**TASK REQUIREMENTS:** The only thing to report is how many lines of the data contain the word "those".

(INFORMATION SHOWN Opens)

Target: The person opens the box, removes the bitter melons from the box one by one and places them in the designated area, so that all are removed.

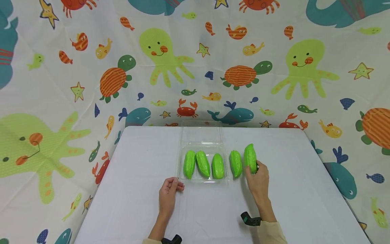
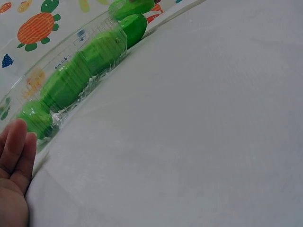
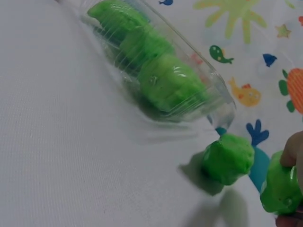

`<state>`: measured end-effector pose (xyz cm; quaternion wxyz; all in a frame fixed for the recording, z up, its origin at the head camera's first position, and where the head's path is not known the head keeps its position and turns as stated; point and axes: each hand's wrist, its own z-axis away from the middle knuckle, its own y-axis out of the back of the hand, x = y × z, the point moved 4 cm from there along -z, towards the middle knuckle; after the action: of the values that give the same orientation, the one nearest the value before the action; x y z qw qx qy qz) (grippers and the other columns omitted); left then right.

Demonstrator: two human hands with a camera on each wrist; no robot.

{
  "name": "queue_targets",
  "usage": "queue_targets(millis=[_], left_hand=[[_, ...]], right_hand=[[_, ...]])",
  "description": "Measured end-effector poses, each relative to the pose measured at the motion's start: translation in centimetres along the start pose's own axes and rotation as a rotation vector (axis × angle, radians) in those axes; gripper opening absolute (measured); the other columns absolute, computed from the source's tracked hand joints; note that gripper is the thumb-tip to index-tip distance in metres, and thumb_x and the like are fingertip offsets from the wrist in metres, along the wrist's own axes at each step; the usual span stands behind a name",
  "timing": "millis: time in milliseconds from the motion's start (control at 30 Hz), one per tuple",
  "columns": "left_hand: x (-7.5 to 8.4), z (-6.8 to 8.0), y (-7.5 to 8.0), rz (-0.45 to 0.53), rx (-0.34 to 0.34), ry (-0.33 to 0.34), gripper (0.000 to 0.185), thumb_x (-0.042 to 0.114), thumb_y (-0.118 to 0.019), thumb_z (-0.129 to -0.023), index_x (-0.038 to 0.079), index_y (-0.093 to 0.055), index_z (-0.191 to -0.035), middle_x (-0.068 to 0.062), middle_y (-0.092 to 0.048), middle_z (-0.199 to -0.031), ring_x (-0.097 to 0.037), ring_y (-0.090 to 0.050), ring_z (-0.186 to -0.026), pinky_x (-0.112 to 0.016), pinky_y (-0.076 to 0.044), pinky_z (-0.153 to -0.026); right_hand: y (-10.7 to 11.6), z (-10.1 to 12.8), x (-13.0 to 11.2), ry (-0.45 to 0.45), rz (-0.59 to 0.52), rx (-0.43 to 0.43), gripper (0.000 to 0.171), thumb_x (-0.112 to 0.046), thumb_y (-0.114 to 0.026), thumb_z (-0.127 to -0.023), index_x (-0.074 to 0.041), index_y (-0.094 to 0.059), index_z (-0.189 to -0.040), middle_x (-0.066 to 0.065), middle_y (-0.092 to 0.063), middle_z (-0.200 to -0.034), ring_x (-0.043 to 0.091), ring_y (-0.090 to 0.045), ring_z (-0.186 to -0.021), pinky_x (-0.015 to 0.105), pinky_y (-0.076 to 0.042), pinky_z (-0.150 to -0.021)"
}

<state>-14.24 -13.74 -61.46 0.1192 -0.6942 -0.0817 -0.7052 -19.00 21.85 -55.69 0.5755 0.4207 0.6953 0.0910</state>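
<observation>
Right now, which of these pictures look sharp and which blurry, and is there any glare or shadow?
Head view: sharp and evenly lit, the backdrop bowed toward the edges. Left wrist view: the clear tray and green pieces are soft, the left hand blurred. Right wrist view: highlights glint on the tray, and the loose green piece casts a soft shadow on the table.

No words, brand names or numbers can be read. Faint marks show on the rim of the clear plastic box [image 2: 71, 56], too blurred to make out.
</observation>
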Motion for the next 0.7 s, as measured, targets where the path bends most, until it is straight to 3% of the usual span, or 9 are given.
queue_targets(millis=[333, 700], left_hand=[[0.0, -0.1, 0.0, 0.005, -0.001, 0.000, 0.029, 0.026, -0.059, -0.102, -0.001, -0.062, -0.110, -0.018, -0.071, -0.089, -0.012, -0.071, -0.073, -0.022, -0.062, -0.078], [0.0, 0.0, 0.1, -0.003, 0.000, 0.014, 0.031, 0.028, -0.060, -0.102, -0.001, -0.063, -0.110, -0.019, -0.071, -0.090, -0.013, -0.071, -0.074, -0.021, -0.061, -0.079]], right_hand=[[-0.6, 0.1, 1.1, -0.032, 0.036, -0.038, 0.049, -0.018, -0.064, -0.092, 0.015, -0.055, -0.128, 0.033, -0.062, -0.115, 0.040, -0.060, -0.095, 0.045, -0.048, -0.073], [-1.3, 0.4, 1.7, -0.073, 0.029, -0.093, 0.050, -0.019, -0.063, -0.093, 0.015, -0.054, -0.130, 0.033, -0.061, -0.117, 0.043, -0.058, -0.105, 0.052, -0.049, -0.084]])
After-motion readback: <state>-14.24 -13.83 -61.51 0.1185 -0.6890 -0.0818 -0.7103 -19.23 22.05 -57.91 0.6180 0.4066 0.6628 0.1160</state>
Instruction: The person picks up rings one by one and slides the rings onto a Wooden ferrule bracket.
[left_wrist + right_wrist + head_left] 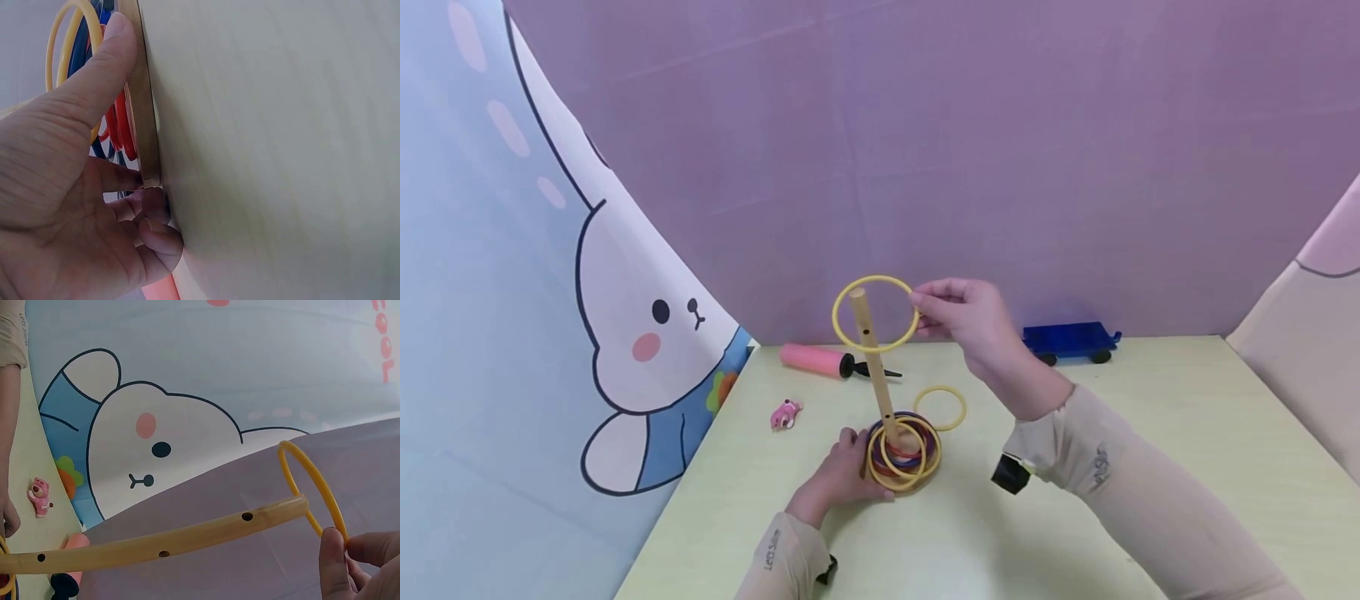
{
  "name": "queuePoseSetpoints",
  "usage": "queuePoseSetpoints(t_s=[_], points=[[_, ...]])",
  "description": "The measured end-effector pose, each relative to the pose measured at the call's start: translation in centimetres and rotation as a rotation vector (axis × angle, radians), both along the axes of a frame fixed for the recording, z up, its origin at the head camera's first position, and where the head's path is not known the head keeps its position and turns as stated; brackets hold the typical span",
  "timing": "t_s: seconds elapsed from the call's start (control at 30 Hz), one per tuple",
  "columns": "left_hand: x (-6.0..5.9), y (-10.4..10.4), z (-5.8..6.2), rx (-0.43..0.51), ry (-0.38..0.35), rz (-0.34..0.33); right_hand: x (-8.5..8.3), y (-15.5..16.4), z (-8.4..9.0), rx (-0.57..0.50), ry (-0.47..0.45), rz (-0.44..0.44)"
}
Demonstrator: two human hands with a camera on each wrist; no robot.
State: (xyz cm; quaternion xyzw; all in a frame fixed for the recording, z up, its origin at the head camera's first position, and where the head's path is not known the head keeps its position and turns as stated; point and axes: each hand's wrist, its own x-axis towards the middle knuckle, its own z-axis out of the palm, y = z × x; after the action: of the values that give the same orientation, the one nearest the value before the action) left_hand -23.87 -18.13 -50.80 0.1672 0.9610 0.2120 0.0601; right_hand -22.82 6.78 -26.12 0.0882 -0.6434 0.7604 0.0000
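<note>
The right hand (973, 321) pinches the yellow ring (876, 313) by its rim between thumb and fingers (334, 569), the loop encircling the top of the wooden peg (871, 358). The left hand (842, 475) curls its fingers against the peg's base (145, 112), beside the stacked rings (904, 450) on the table (1075, 517)

Yellow ring (876, 313); tan peg (874, 363); stacked rings (904, 451) yellow, blue, red, perhaps purple; pink pump (815, 359); blue cart (1069, 340).
</note>
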Motion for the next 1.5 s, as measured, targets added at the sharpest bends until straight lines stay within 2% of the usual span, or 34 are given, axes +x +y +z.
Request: queuePoseSetpoints(t_s=[0.2, 0.37, 1.1, 1.27, 1.5], points=[[0.1, 0.0, 0.1, -0.002, 0.003, -0.001, -0.8, 0.0, -0.5, 0.008, -0.019, -0.024], [0.2, 0.1, 0.2, -0.001, 0.006, -0.001, -1.2, 0.1, -1.6, 0.018, -0.067, -0.032], [0.6, 0.4, 1.0, 0.016, -0.010, 0.000, -1.0, 0.8, -10.4, 0.024, -0.136, -0.019], [0.5, 0.4, 0.9, 0.018, -0.009, -0.004, -1.0, 0.8, -12.4, 0.018, -0.183, -0.020], [0.7, 0.5, 0.9, 0.026, -0.017, -0.007, -0.8, 0.7, -14.4, 0.031, -0.215, -0.036]])
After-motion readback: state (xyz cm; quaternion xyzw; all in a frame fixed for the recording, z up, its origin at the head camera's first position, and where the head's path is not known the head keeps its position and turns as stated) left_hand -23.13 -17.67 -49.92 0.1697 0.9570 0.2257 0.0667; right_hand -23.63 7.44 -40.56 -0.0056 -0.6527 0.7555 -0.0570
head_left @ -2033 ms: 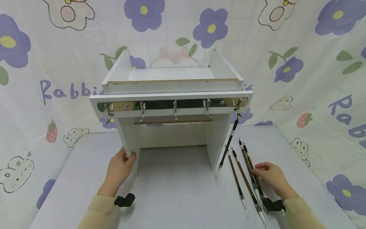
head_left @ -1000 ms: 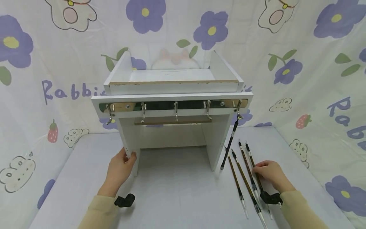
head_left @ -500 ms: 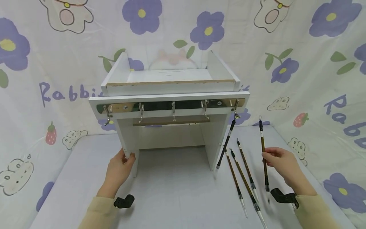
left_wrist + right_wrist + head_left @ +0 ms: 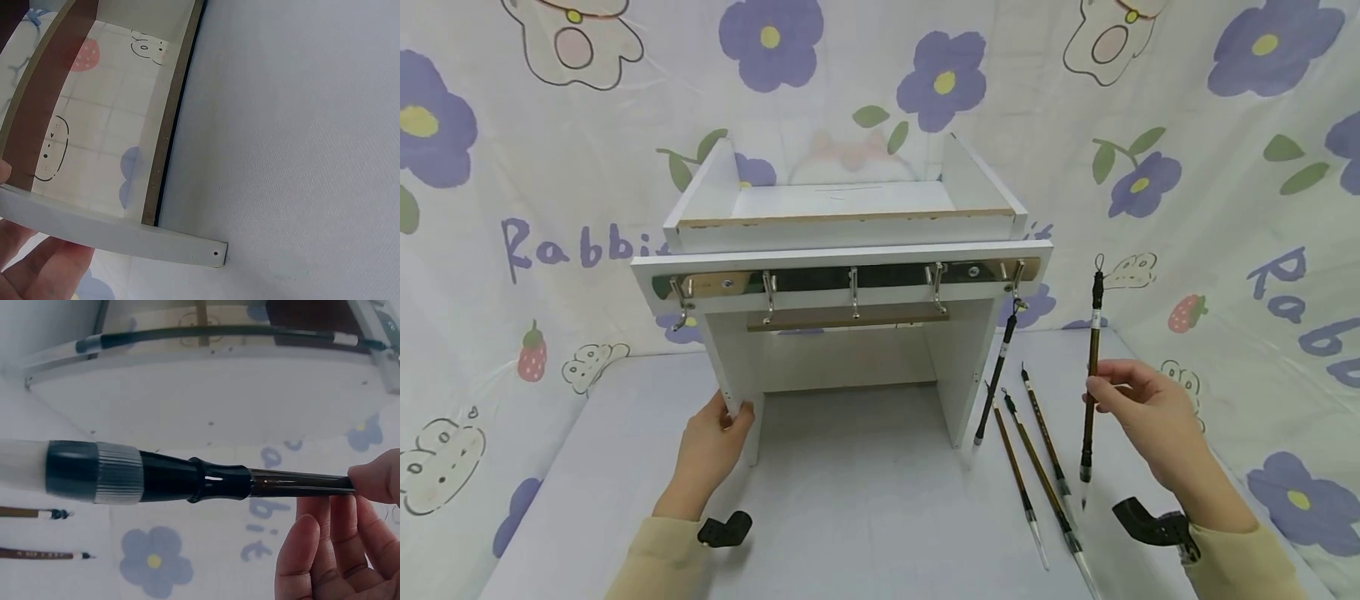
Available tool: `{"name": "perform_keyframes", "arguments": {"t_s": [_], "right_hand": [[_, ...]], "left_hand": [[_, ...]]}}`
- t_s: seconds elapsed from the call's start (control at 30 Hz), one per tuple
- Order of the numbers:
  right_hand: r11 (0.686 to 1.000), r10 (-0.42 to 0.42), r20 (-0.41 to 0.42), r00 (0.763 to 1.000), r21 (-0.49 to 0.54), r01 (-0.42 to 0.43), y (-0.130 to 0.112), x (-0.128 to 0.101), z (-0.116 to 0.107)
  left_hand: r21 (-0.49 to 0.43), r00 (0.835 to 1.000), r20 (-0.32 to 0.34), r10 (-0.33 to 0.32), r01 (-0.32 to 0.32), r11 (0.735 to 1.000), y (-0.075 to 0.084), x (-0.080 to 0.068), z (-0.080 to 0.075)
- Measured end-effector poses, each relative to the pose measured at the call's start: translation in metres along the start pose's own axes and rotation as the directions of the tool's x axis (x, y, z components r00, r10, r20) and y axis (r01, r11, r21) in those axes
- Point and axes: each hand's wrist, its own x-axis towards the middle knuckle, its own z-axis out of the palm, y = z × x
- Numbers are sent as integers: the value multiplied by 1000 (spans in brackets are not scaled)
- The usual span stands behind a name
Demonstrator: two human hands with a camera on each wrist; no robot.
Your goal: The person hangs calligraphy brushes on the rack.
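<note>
My right hand (image 4: 1153, 417) pinches a calligraphy brush (image 4: 1092, 350) by its brown handle, upright above the table, loop at the top and bristles down. The right wrist view shows the held brush (image 4: 169, 478) close up, thumb against fingertips. With my left hand (image 4: 711, 446) I grip the left side panel (image 4: 733, 379) of a white shelf rack (image 4: 842, 250). Along the rack's front runs a metal strip with several hooks (image 4: 853, 292). From the rightmost hook hangs a dark brush (image 4: 997, 375) by its loop. Below, several more brushes (image 4: 1037, 467) lie on the table.
A white cloth (image 4: 865, 517) covers the table. Behind it hangs a sheet (image 4: 842, 75) printed with flowers and rabbits. The rack's top is an open tray (image 4: 842, 196) with raised sides. The lying brushes are to the right of the rack.
My right hand has lifted one brush off the table, turned it upright and carried it up and to the right. The left hand has kept its grip on the panel.
</note>
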Motion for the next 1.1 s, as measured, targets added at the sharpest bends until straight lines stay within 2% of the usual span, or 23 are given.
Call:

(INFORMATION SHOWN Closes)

**PROBLEM SOLUTION:** 2